Desde luego sería una falta grave que no «escuchase» a un paciente. Pero se
supone que saca unas conclusiones terapéuticas de lo que creo se llama
«atención flotante». Pero eso es «atender», tal como en una clase. Aunque quizá
ahora sea posible oír la frase «he escuchado una clase bastante aburrida». ¿O
debería escribir «sea posible escuchar la frase “he escuchado una clase
bastante aburrida” y que a nadie le resulte raro, como al parecer no extraña a
nadie “de pronto escuchó un ruido”?». En un programa de radio alguien lanza el
neologismo «escuchantes» con universal aceptación: probablemente (añadió mi
hermana, rápida) para que suba el « índice de escuchancia».
Los
ejemplos podrían multiplicarse, siempre con la impresión de que no hay
prácticamente ningún hablante o escribiente que detecte estar usando «escuchar»

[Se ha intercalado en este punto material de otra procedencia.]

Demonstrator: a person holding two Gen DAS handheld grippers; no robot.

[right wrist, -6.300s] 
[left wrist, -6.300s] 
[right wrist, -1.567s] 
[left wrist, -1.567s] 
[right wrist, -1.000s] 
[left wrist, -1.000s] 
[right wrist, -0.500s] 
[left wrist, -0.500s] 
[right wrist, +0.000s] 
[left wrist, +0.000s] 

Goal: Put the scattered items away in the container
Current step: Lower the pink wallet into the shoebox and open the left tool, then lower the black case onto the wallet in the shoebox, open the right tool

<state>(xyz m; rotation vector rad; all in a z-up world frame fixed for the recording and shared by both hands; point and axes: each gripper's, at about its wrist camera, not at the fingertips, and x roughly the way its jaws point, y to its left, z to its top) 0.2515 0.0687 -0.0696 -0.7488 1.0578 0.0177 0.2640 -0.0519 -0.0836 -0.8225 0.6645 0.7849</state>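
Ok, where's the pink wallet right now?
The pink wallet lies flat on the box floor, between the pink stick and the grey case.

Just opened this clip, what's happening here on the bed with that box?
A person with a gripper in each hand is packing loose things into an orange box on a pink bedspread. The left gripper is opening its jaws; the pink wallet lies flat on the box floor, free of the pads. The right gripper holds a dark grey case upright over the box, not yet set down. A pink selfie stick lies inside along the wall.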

cuando podría emplear «oír». Más bien podría que debería, porque una vez que no
aplica la distinción de modo automático es poco probable que la restaure como
norma. Al mismo tiempo quizá alguien convenga en que se ha perdido un matiz de
la lengua. Pero el lenguaje sopla donde quiere y en la situación actual me temo
que sólo queda margen para una elegía por el pobre verbo oír.